Everybody Knows Nikshita: Student Spotlight

Everybody Knows Nikshita: Student Spotlight

by Marcelle Santos

Towards the end of last year, Nikshita Ranganathan received good news and bad news. The good news was that she had been granted a Professional Development Award to attend the Grace Hopper Celebration, an annual conference for women and non-binary technologists organized by AnitaB.org.

The bad news was that she couldn’t fly there — her passport was temporarily held at an embassy in New York and wouldn’t be returned in time for her trip. 

Nikshita knew she couldn’t miss the opportunity to network with other women in the data analytics field. She decided to make the cross-country journey to Orlando, Florida by road. “I was on a bus for three days!” she said.

Learning something from everyone

A student in Northeastern’s MPS in Analytics program, Nikshita is a big believer in face-to-face interactions and learning from everyone she meets. 

She thinks talking to people, hearing their stories, and finding out about their interests and routines contributes to her personal and professional development just as much as reading books and going to classes.

It’s more of a personality trait than a networking strategy — she’s a people-person who thinks that while keeping up with graduate school can easily cause isolation, it doesn’t have to.

She knows this from personal experience. “The whole year of 2022, I used to come to class, talk to the professors, go back home, and do work. But it was very boring. I didn’t have any friends or could share anything with anyone. In 2023 I started coming to campus. I got to meet so many people, and it’s really fun now,” she said.

In May last year, she started the Northeastern University Adobe Club with her classmate Heejae Roh so that she and other students on the Silicon Valley campus could exchange tips and get better at using Adobe products together. (In addition to being the vice president of the club, Nikshita is also an Adobe Student Ambassador.)

In the months that followed, she became a Student Ambassador (a job with the university that supports Student Services) and was promoted, soon after, to work on projects directly from the Office of the Regional Dean.  

Nikita and others from the Silicon Valley Student Ambassador team

Connecting students, ambassadors, and campus leadership

Her interest in people is a superpower she uses daily in her role as Student Ambassador in the Office of the Dean, a job that involves being a liaison with students, student ambassadors, and the Silicon Valley dean. 

Her responsibilities include keeping the dean informed about student events and affairs, organizing events, meeting and collaborating with other student ambassadors from the campus, and having one-on-one conversations with students about issues they’re facing. 

It’s a lot, but it’s nothing she can’t handle — and she loves the social aspect of the job, thanks to which, she said, “Everybody knows Nikshita and Nikshita knows everybody.”

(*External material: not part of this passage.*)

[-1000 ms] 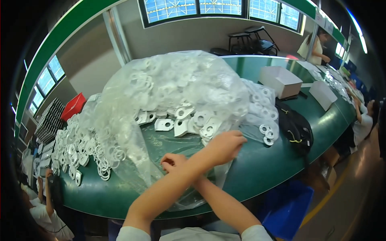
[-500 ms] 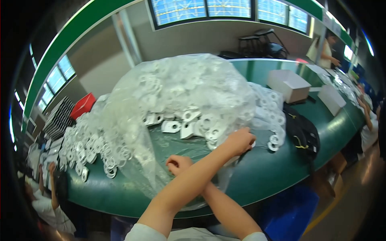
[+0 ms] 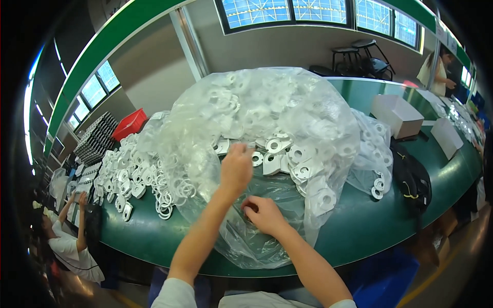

With the Adobe Club, a Student Interest Group she helped organize

Toward a career in Data Analytics

An electrical and electronic engineer with experience working in the oil and gas industry, Nikshita came to the United States in 2022. 

She decided to pursue a master’s in Analytics at Northeastern University because she had done basic data analytics at her former job and was interested in advancing her skills.

Since joining the Master of Professional Studies in Analytics program offered by the Silicon Valley campus, she has completed two internships.

One was at a non-profit energy research and development organization, the Electric Power Research Institute (EPRI), where she helped transform raw data into insights to increase the effectiveness of the technical staff.

The other was at SiriusMindShare Lab, an ideation research and development lab geared towards small to mid-sized businesses, where, among other things, she created a chatbot leveraging natural language processing techniques to generate responses for queries based on email samples.

These, she said, were opportunities to apply the theoretical knowledge she learned in class to real-life scenarios, and again, to exchange ideas with people.

Nikshita graduates in June 2024, and is currently looking for full-time roles where she can use not just her knowledge of analytical tools, but also her people skills to make a meaningful impact.  

Nikshita at the Grace Hopper Celebration

After attending the Grace Hopper Conference last year and receiving encouragement from other women in tech, she feels more confident and strong in who she is. “I am a shy person,” she said, “but now I know how to put myself forward. These are all my skills. This is all I have done so far. This is who I am.”  

She hopes to attend the conference again this year, but she’d like to fly there this time. “I hope this time is easier,” she said.

It’s worth noting that not only did Nikshita make it to the conference and back over land and across an entire continent, but she also fit in another stop. On the return bus journey, she scheduled a stopover in Los Angeles. That was when she had her interview with EPRI, and was hired as an intern soon after.

With this track record, it’s hard to imagine a roadblock big enough to stop her.